Trio of Cambodian Youth Imprisoned for Environmental Activism

Recent Features

ASEAN Beat | Politics | Southeast Asia

Trio of Cambodian Youth Imprisoned for Environmental Activism

In recent years, the environmental group Mother Nature has become a major irritant for Prime Minister Hun Sen’s government.

Trio of Cambodian Youth Imprisoned for Environmental Activism

Mother Nature activist Long Kunthea, who was imprisoned yesterday for her environmental activism.

Credit: Facebook/Mother Nature

A Cambodian court has imprisoned three environmental activists belonging to the advocacy group Mother Nature, after finding them guilty of “incitement” for organizing a one-woman protest against the filling of lakes in the country’s capital Phnom Penh.

On Wednesday, a judge at Phnom Penh Municipal Court sentenced activists Long Kunthea and Phuon Keoraksmey to 18 months in prison for “incitement to commit a felony or disturb social order” and fined them 4 million riel (about $1,000) each. A third activist, Thun Ratha, 29, was sentenced to 20 months on the same charge, and he was also fined 4 million riel.

The trio was arrested in September while organizing a protest in which Kunthea planned a live-streamed solo march to Prime Minister Hun Sen’s imposing villa in central Phnom Penh, to raise awareness about the destruction of Boeung Tamok, one of the city’s last remaining lakes.

Over the past two decades, a number of large lakes in Phnom Penh have been filled in and the reclaimed land sold off to wealthy business interests, which invariably enjoy close links to Hun Sen and the ruling Cambodian People’s Party (CPP). Critics have long claimed that filling in lakes has displaced thousands living along their fringes, as well as exacerbating monsoon flooding by depriving the city of important water catchments.

As in the raft of recent prosecutions of Cambodia government critics and opposition figures, the legal particulars of the case are mostly beside the point. According to the local rights group LICADHO, the activists’ trial “largely consisted of questions regarding the Mother Nature Facebook account, who was funding the environmental rights defenders, and publicly available social media posts, none of which constituted evidence of incitement.”

“This is very unjust. Sentencing people who just care about nature,” Voice of Democracy, a local media outlet, reported Ratha saying to reporters as he departed the courtroom. “The Khmer court is like this,” he added. “Please tell people that we are still strong.”

Two additional activists were also sentenced in absentia on the charge of “incitement,” and warrants issued for their arrest. Alejandro Gonzalez-Davidson, a Spanish national who founded Mother Nature, was sentenced to 20 months in prison, while environmental activist Chea Kunthin received an 18-month sentence. Both were also fined 4 million riel each.
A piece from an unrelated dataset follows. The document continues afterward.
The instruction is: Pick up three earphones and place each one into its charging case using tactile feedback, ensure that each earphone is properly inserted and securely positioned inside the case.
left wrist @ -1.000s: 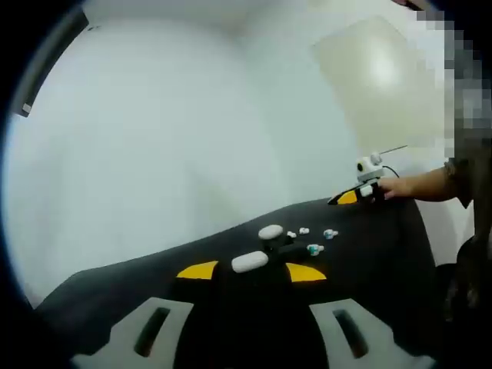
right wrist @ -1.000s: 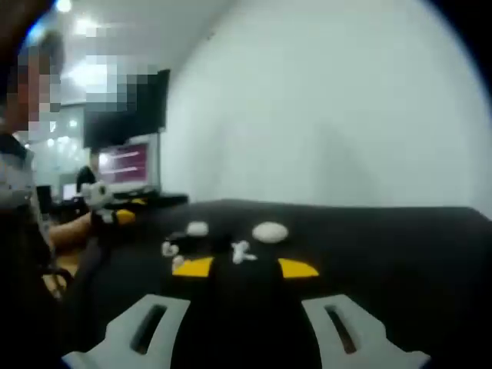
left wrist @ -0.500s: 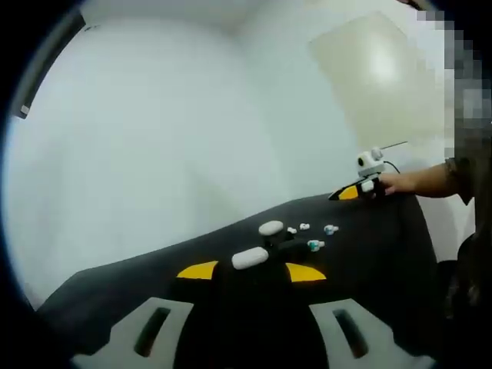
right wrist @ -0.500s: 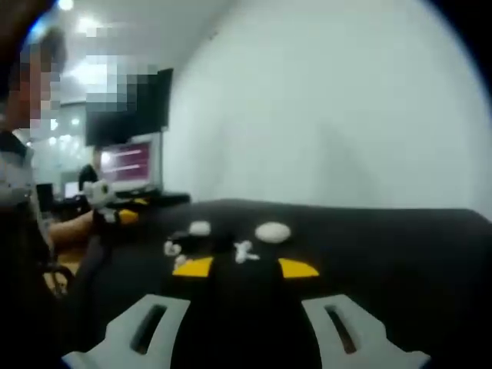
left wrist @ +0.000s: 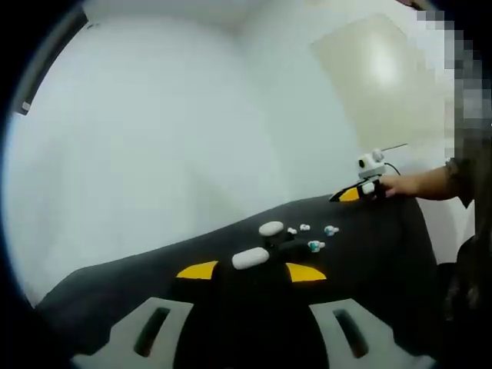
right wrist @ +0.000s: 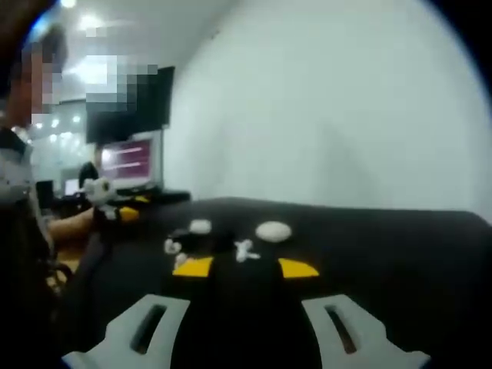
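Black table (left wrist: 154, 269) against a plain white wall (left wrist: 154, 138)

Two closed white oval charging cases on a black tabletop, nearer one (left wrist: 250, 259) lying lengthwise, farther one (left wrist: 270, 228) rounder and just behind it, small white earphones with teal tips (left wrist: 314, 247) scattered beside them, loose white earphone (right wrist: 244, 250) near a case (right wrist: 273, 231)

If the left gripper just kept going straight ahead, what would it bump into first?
Probably the nearer white case, lying on the black table just beyond the open left gripper; depth is hard to judge.
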Demonstrator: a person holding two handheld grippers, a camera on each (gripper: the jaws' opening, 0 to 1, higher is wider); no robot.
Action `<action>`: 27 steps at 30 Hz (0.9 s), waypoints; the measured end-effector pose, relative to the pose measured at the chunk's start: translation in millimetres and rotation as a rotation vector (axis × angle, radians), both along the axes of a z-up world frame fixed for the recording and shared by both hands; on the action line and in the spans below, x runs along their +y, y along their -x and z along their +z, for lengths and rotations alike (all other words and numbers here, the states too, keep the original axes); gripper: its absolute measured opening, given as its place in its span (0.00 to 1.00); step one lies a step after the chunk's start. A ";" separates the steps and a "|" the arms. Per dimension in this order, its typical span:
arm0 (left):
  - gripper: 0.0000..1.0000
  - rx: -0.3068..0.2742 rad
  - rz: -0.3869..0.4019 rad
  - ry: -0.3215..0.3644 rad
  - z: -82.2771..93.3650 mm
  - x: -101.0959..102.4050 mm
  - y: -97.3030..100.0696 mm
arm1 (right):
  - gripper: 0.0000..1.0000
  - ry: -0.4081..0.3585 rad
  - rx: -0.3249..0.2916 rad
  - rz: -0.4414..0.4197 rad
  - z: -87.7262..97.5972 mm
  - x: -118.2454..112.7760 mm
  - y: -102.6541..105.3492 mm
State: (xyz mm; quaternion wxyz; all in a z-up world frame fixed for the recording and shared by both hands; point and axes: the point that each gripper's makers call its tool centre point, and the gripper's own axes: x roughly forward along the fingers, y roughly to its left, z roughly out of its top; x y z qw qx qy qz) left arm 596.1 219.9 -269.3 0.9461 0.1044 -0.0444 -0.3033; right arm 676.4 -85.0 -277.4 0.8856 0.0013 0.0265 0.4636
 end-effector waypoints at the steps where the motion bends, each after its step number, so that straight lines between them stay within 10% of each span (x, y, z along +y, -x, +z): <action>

Since its establishment in 2013, Mother Nature has become a major irritant for Hun Sen’s government, working to expose the environmental impacts of business projects, often connected to high-ranking members of the government and ruling party, which threaten Cambodia’s biodiversity and fast-disappearing natural resources.

Among the group’s major campaigns have been efforts to halt a hydropower project in the Cardamom Mountains and expose the rampant illegal dredging and export of sand that has taken place in the estuaries of southwest Cambodia. Mother Nature became well known for the videos it posted to social media, exposing the environmental impacts of economic projects, which it has connected to powerful individuals.

Its efforts have unsurprisingly courted friction with the increasingly intolerant Cambodian authorities, which have now imprisoned eight members of the group for their work. Gonzalez-Davidson was deported from Cambodia in 2015 and has been consistently denied permission to re-enter the country, even to attend his own trial and those of his fellow activists.

Phil Robertson of the U.S.-based organization Human Rights Watch on Wednesday described the convictions as “part of the Cambodian government’s continued vendetta against Mother Nature, a thorn in the government’s side that the officials are now moving to destroy through bogus criminal charges.”

Indeed, the arrests should be seen as part of an unrelenting political crackdown that Amnesty International has called a “relentless assault” on dissent, which has excised most open forms of political opposition and cast a chill over Cambodia’s civil society.

The government is also currently holding mass trials of nearly 130 defendants, mostly former members or supporters of the Cambodia National Rescue Party, which was disbanded in 2017 after being accused of plotting with the U.S. government to overthrow the CPP administration.